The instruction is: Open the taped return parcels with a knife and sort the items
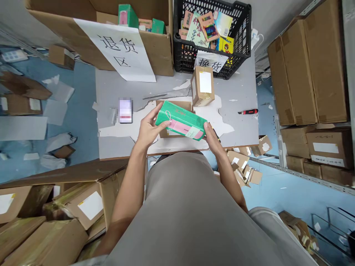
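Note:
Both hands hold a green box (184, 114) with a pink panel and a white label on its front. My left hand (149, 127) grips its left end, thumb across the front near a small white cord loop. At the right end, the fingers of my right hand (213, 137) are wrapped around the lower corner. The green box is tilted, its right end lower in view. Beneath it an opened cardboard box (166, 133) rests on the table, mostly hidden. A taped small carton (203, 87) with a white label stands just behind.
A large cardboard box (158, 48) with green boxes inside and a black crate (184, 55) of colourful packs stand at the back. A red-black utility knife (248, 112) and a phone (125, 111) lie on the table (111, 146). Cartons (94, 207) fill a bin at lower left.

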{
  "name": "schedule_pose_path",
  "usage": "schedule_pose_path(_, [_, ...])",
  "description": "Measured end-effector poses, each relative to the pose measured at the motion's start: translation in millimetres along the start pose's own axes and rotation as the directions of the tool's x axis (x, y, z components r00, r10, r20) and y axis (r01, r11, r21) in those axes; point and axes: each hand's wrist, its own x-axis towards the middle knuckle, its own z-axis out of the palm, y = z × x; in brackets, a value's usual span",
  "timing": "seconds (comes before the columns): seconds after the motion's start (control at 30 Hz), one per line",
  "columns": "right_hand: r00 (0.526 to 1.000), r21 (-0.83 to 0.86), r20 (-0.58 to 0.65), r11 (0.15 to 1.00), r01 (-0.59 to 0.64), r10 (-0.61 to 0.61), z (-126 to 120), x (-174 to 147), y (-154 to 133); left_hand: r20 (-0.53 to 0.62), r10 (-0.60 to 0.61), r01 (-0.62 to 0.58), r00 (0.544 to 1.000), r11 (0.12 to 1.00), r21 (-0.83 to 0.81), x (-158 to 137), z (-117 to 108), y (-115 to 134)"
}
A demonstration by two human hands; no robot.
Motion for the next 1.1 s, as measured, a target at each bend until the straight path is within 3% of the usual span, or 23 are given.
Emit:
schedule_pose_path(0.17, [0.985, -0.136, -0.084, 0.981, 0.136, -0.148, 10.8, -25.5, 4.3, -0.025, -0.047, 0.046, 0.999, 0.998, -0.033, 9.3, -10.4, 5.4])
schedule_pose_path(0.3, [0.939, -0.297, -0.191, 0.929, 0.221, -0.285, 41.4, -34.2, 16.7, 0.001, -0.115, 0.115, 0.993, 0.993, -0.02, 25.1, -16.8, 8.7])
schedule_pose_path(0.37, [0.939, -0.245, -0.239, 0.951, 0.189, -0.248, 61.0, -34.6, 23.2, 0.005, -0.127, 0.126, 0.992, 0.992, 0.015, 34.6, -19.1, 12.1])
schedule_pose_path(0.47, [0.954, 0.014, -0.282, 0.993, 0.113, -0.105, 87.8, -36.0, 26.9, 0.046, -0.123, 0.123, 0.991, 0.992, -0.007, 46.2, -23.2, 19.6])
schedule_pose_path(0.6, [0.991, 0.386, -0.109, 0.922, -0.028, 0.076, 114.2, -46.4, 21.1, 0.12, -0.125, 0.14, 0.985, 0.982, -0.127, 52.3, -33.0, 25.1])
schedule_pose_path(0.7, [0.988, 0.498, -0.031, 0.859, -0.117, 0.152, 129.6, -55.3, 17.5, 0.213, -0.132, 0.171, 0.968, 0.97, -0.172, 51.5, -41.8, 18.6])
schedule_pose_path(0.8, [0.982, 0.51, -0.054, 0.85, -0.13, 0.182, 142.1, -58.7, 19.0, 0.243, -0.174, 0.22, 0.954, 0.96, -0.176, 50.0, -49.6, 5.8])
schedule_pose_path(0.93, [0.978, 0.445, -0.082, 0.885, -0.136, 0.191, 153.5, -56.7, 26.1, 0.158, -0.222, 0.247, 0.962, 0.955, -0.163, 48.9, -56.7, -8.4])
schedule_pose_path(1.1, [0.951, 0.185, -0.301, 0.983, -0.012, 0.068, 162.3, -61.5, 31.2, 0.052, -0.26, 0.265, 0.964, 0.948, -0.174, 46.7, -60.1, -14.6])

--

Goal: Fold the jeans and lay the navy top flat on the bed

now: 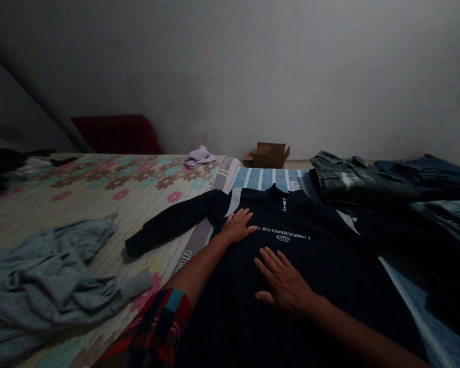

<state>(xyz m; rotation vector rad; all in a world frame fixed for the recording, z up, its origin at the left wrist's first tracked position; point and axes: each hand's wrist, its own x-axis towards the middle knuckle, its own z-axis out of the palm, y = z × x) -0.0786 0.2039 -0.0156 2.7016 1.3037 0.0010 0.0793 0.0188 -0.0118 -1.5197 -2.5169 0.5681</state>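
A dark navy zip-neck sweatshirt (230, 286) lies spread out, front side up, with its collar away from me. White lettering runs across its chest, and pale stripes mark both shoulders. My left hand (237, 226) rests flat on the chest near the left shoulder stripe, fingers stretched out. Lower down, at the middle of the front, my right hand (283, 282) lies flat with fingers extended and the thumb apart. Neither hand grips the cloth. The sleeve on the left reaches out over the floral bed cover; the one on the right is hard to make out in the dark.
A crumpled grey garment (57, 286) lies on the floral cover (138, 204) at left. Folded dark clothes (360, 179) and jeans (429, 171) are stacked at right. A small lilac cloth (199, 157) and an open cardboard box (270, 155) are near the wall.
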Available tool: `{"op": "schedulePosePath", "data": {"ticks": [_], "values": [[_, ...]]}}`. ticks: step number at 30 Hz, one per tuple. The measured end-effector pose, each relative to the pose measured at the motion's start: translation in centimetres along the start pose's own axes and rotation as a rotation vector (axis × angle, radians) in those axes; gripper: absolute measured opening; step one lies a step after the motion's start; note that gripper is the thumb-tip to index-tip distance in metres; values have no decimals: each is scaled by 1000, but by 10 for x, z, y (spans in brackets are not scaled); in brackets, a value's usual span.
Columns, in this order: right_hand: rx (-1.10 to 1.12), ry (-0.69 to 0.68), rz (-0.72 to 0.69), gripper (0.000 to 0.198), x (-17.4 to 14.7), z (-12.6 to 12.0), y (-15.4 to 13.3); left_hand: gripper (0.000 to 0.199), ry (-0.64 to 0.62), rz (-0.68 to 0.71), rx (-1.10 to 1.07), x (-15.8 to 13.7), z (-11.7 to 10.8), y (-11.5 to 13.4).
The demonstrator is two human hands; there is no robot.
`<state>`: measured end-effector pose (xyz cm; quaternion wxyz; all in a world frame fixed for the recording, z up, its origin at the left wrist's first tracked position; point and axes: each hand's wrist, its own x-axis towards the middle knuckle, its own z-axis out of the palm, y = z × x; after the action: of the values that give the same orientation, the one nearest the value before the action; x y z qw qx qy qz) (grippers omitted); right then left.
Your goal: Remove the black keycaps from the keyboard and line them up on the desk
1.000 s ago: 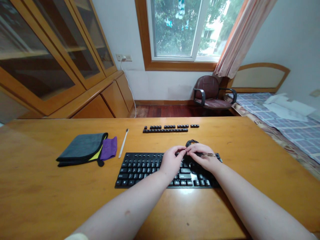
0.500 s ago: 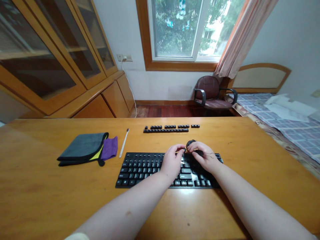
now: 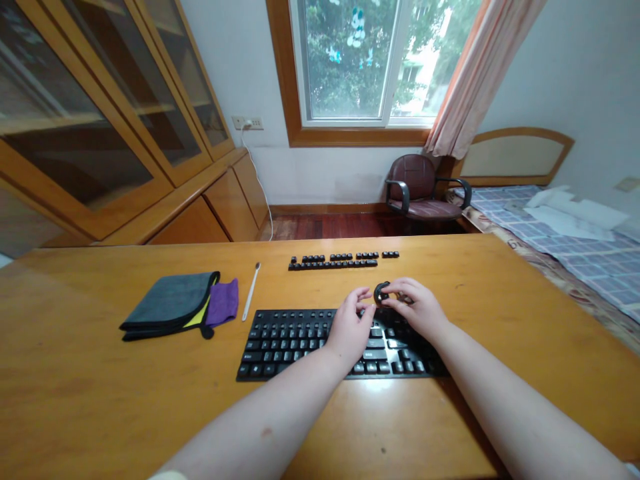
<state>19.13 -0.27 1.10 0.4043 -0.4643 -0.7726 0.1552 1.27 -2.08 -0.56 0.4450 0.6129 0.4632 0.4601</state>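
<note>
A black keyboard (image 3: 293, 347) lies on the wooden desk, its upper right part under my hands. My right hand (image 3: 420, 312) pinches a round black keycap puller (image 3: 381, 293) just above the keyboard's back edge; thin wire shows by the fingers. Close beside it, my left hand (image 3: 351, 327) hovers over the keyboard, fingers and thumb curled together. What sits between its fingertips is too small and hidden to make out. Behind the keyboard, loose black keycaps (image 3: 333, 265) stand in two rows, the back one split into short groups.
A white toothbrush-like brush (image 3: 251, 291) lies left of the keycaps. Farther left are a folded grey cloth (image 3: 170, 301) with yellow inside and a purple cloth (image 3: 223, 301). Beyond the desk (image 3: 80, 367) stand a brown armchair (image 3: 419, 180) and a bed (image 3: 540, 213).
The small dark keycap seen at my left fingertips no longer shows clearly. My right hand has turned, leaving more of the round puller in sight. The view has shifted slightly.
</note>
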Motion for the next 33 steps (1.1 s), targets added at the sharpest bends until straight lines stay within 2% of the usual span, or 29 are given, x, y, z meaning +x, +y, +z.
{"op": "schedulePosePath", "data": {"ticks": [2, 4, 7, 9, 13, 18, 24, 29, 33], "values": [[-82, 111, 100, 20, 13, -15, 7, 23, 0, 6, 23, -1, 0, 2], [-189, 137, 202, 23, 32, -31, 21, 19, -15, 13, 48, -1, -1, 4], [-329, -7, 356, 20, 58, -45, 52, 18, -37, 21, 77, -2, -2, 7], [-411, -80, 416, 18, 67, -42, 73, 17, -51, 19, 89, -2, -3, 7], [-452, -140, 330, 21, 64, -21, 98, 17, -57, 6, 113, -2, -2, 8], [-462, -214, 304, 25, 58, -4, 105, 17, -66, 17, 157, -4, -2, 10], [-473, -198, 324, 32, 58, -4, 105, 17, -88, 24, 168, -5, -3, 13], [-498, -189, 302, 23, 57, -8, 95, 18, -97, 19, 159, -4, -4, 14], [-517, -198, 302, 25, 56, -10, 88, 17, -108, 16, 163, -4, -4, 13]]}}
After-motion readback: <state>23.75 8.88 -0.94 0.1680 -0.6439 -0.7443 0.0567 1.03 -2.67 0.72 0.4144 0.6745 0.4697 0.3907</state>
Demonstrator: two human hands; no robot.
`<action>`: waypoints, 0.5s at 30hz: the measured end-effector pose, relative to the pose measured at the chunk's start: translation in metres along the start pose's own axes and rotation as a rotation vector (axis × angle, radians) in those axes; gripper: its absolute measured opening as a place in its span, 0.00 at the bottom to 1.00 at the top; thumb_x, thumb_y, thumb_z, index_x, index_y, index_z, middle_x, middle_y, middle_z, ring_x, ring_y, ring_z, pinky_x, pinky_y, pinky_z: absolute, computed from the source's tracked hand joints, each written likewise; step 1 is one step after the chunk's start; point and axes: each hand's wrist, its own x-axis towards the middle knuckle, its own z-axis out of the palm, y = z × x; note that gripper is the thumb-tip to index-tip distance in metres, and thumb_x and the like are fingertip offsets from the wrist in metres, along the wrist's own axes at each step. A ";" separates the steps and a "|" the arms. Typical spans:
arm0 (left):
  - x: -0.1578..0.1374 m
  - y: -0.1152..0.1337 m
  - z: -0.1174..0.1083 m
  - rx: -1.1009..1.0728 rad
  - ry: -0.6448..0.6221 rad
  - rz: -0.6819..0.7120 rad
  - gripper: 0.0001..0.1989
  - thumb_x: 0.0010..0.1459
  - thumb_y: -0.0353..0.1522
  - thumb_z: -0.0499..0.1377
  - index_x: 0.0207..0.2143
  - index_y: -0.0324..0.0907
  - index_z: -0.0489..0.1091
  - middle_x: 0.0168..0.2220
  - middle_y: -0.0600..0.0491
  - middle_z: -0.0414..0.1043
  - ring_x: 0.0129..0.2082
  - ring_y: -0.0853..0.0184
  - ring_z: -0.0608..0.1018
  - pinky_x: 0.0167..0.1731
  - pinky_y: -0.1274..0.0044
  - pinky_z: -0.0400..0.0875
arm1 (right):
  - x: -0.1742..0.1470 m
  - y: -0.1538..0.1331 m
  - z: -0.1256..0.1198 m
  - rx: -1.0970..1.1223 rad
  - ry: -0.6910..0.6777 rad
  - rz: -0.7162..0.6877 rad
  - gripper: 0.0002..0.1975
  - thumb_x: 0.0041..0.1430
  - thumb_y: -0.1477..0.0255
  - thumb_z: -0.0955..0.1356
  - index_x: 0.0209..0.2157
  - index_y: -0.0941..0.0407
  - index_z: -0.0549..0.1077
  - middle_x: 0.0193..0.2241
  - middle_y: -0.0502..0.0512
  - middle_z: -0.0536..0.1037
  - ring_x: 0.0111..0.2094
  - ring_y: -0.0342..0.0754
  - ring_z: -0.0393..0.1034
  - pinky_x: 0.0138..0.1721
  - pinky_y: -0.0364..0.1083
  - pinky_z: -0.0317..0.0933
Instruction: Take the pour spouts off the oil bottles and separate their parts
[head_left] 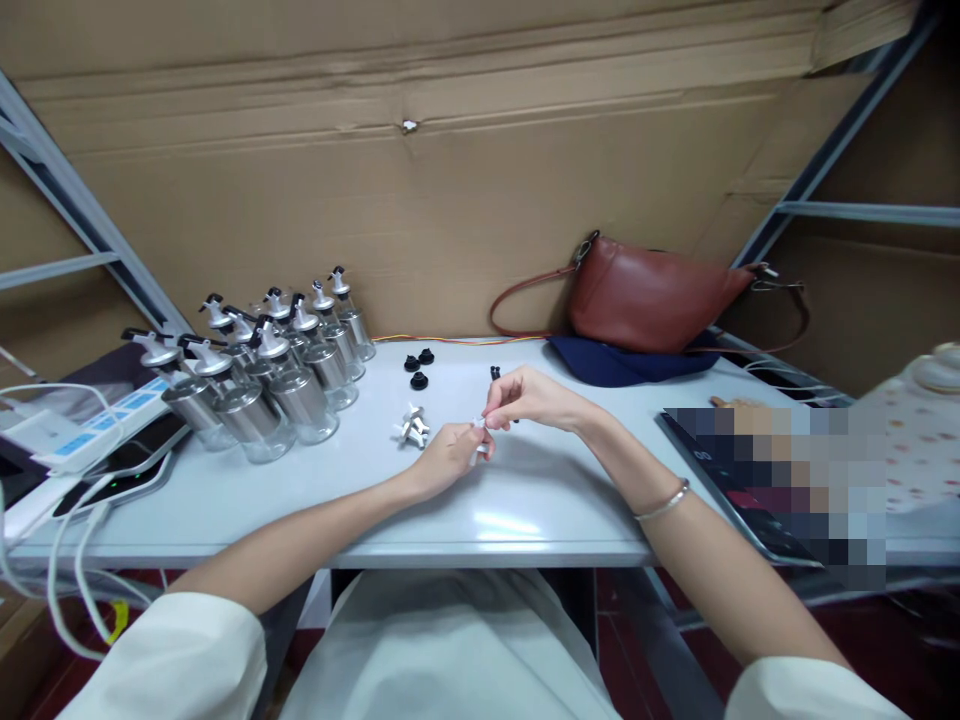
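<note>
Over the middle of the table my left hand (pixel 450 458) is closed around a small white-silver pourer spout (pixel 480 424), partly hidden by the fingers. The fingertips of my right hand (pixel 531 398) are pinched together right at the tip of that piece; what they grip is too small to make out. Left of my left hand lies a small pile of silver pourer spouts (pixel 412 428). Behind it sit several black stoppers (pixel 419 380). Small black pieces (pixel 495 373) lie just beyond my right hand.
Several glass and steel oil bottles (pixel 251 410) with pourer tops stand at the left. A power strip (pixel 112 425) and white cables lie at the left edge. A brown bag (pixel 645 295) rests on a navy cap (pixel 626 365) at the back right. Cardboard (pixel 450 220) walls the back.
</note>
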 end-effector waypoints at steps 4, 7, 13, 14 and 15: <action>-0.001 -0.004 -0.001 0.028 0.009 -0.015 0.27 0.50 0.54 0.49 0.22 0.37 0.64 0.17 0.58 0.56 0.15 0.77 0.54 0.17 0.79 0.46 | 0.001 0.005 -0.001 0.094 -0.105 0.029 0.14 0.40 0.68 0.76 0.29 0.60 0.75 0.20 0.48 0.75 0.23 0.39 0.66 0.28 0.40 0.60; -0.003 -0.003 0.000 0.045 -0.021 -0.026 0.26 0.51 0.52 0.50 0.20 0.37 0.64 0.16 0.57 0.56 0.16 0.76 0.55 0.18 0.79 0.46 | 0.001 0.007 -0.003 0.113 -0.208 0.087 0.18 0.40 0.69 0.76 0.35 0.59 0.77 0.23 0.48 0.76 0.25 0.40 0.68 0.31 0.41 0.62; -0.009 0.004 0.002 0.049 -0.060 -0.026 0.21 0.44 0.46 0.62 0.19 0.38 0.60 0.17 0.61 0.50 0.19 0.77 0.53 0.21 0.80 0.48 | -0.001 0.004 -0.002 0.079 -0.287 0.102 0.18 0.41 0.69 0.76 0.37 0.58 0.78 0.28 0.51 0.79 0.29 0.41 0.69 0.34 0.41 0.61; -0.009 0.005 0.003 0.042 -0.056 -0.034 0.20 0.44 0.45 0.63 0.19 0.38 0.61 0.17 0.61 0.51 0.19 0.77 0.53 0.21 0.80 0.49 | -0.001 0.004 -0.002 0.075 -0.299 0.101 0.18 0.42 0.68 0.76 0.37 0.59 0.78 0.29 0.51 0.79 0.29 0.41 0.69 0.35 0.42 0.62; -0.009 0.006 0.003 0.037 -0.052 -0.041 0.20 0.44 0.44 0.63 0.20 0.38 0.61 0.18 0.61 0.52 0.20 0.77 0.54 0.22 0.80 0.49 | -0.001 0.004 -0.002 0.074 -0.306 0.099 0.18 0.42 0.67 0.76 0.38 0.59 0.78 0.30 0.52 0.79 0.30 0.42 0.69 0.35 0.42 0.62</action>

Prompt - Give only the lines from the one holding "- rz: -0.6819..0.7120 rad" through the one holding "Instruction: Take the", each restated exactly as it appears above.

Task answer -
  - rz: -0.6819..0.7120 rad
  - gripper: 0.0001..0.1989
  - thumb_x: 0.0010..0.1459
  - thumb_y: -0.0353..0.1522
  - thumb_z: -0.0499..0.1377
  - index_x: 0.0207..0.2143
  - index_y: -0.0324..0.0907
  - index_z: -0.0489..0.1091
  - middle_x: 0.0168..0.2220
  - middle_y: -0.0600..0.0491
  - middle_z: -0.0414..0.1043
  - ring_x: 0.0129..0.2082
  - ring_y: -0.0853..0.0184
  - ring_z: -0.0608..0.1018
  - pinky_x: 0.0167..0.1731
  - pinky_y: -0.1274..0.0044
  - pinky_z: -0.0400..0.0875
arm1 (right):
  - x: -0.1742..0.1470 m
  - y: -0.1538..0.1331 m
  - z: -0.1256..0.1198 m
  - rx: -1.0970..1.1223 rad
  - ry: -0.6910..0.6777 rad
  - rz: -0.7162..0.6877 rad
  - gripper: 0.0002..0.1975
  - thumb_x: 0.0041..0.1430
  - thumb_y: -0.1477..0.0255
  - thumb_z: -0.0955..0.1356
  - index_x: 0.0209..0.2157
  - index_y: -0.0941..0.0407
  - index_z: -0.0549..0.1077
  - middle_x: 0.0193..0.2241
  - middle_y: -0.0502..0.0512
  - middle_z: -0.0536..0.1037
  - ring_x: 0.0111..0.2094
  - ring_y: -0.0342..0.0754
  - ring_z: -0.0393..0.1034
  - pinky_x: 0.0138..0.1721
  - pinky_y: -0.0364..0.1083
  - pinky_z: -0.0317..0.0933
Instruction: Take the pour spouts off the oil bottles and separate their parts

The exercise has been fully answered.